> **DIRECTIONS**: Please repeat the lines below, exactly and only, from the one that holds "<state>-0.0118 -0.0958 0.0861" through the one that holds "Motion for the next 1".

** Opening THE DATA block **

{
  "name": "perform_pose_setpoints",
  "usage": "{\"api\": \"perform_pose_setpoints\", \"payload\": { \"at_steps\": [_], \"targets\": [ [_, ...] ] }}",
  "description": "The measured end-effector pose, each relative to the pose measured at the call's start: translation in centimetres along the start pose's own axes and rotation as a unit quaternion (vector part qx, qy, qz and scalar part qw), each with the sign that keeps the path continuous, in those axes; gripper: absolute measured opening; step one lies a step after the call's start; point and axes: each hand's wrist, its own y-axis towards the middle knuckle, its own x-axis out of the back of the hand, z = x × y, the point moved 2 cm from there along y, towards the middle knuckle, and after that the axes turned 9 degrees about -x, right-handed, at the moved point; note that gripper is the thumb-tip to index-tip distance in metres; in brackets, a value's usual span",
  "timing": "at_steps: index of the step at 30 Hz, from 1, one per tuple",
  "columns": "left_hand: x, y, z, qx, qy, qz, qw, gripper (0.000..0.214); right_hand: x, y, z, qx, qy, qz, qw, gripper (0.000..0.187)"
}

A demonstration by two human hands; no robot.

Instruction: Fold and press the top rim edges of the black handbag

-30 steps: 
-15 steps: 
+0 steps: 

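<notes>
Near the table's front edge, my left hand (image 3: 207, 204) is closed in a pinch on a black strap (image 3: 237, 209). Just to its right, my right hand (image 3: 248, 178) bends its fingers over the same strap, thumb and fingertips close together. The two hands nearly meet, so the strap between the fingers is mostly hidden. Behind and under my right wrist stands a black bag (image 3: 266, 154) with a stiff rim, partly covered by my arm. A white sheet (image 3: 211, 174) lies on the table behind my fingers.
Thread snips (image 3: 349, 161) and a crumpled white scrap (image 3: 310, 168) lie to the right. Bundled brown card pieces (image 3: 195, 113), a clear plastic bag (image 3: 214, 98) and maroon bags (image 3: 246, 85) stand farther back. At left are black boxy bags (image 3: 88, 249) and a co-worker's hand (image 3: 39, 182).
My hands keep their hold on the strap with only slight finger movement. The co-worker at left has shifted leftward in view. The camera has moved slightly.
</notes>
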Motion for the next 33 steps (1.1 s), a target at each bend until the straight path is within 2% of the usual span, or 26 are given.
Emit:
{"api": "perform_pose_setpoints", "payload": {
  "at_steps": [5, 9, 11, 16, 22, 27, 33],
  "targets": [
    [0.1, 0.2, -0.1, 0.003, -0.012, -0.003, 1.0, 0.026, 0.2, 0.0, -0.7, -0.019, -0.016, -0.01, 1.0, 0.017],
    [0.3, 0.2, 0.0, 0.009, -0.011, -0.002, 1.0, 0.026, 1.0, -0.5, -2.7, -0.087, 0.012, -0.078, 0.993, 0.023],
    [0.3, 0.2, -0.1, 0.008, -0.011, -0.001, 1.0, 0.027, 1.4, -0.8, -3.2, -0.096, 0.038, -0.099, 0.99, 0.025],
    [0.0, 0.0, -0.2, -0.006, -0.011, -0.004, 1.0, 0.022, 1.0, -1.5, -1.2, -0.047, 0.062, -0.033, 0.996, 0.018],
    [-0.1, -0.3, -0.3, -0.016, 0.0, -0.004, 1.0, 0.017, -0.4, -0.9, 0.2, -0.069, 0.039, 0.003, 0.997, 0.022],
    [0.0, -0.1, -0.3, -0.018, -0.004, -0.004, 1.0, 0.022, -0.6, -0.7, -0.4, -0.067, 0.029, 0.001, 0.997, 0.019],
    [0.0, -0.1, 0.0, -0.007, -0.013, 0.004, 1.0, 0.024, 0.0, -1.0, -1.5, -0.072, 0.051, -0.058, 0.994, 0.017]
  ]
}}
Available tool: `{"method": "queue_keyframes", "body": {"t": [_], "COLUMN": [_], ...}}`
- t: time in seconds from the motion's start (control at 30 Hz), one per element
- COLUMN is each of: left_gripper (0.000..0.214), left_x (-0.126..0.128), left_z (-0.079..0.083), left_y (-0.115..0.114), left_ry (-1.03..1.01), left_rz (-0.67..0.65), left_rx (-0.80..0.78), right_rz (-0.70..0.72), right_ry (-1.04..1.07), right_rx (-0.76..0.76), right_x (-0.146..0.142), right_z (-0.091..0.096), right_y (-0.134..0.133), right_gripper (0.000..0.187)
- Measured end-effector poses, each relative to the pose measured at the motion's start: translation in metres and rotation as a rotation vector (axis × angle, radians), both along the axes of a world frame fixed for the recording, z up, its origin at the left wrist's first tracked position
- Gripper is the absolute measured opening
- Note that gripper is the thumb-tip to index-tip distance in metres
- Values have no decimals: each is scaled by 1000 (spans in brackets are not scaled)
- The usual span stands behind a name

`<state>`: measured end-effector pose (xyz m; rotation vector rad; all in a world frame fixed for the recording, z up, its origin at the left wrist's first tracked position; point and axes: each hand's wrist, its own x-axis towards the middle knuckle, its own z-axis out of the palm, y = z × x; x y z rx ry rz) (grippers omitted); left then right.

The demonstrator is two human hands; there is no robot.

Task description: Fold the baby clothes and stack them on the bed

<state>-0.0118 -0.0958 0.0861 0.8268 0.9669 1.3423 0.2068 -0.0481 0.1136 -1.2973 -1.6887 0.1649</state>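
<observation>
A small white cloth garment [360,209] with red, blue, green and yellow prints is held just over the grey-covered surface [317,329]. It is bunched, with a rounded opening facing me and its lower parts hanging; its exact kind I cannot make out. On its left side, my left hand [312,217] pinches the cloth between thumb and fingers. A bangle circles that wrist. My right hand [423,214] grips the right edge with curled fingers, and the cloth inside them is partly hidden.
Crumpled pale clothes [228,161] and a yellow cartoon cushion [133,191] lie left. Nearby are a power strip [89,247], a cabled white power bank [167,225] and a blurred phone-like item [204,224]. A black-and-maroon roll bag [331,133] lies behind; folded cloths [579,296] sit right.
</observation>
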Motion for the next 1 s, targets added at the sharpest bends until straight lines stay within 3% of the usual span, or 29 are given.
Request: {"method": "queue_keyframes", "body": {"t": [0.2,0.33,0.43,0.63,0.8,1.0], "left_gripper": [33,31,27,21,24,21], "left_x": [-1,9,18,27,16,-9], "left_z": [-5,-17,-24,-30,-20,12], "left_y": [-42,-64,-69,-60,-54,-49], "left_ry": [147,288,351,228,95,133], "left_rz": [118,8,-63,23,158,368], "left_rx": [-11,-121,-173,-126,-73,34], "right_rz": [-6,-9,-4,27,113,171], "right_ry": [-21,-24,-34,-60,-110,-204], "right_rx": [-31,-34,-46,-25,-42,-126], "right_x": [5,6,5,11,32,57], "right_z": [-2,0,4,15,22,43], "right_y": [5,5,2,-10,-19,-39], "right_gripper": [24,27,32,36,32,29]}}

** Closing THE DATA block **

> **EXPECTED ANSWER**:
<state>-0.0118 -0.0958 0.0861 0.8268 0.9669 1.3423 0.2068 -0.0481 0.1136 -1.2973 -1.6887 0.1649</state>
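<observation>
A small white cloth garment [360,209] with red, blue, green and yellow prints is held just over the grey-covered surface [317,329]. It is bunched, with a rounded opening facing me and its lower parts hanging; its exact kind I cannot make out. On its left side, my left hand [312,217] pinches the cloth between thumb and fingers. A bangle circles that wrist. My right hand [423,214] grips the right edge with curled fingers, and the cloth inside them is partly hidden.
Crumpled pale clothes [228,161] and a yellow cartoon cushion [133,191] lie left. Nearby are a power strip [89,247], a cabled white power bank [167,225] and a blurred phone-like item [204,224]. A black-and-maroon roll bag [331,133] lies behind; folded cloths [579,296] sit right.
</observation>
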Motion for the next 1 s, targets added at the sharpest bends until straight lines stay within 3% of the usual span, or 29 are given.

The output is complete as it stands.